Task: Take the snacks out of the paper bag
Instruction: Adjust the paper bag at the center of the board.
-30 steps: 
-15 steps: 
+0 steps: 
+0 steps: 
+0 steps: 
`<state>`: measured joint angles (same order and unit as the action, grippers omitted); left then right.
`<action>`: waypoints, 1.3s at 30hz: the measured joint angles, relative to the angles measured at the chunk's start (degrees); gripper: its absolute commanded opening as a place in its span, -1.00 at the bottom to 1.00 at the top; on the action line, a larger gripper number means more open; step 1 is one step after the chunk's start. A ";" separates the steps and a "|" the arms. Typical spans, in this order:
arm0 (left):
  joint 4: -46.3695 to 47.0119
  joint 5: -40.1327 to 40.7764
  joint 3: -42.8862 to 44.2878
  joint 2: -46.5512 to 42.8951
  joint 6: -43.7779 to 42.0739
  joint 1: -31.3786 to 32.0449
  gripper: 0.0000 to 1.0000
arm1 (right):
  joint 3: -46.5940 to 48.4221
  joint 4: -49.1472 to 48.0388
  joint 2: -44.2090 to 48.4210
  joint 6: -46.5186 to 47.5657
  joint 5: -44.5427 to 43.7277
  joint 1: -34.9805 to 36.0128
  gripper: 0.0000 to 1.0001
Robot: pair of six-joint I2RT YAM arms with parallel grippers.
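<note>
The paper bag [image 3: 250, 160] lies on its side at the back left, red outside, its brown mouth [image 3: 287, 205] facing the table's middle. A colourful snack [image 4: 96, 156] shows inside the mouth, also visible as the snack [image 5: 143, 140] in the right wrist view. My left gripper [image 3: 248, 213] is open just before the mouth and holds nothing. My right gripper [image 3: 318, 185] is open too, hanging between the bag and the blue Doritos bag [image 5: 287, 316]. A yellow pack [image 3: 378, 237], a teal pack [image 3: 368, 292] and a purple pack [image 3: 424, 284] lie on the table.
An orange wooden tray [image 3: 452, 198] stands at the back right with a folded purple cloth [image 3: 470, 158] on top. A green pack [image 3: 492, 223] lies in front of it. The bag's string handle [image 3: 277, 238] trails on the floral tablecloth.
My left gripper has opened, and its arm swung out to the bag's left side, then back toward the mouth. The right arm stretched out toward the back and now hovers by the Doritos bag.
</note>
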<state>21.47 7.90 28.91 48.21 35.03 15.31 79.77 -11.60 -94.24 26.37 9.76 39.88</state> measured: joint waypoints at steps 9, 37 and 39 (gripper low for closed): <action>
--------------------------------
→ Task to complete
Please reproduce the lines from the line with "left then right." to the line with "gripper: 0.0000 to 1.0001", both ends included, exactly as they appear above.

→ Written response
`<state>`: measured joint angles (same order and unit as the action, grippers omitted); left then right.
`<action>`: waypoints, 1.3s at 30hz: the measured joint angles, relative to the angles measured at the chunk's start (degrees); gripper: its absolute commanded opening as a place in its span, -1.00 at the bottom to 1.00 at the top; on the action line, a larger gripper number means more open; step 1 is one step after the chunk's start. A ";" separates the steps and a "|" the arms. Typical spans, in this order:
arm0 (left):
  joint 4: -46.3695 to 47.0119
  joint 5: -40.1327 to 40.7764
  joint 3: -42.8862 to 44.2878
  joint 2: -46.5512 to 42.8951
  joint 6: -43.7779 to 42.0739
  joint 1: -31.3786 to 32.0449
  gripper: 0.0000 to 1.0000
arm1 (right):
  joint 3: -46.5940 to 48.4221
  joint 4: -49.1472 to 48.0388
  joint 2: -44.2090 to 48.4210
  joint 6: -46.5186 to 47.5657
  joint 5: -44.5427 to 43.7277
  joint 1: -34.9805 to 36.0128
  gripper: 0.0000 to 1.0001

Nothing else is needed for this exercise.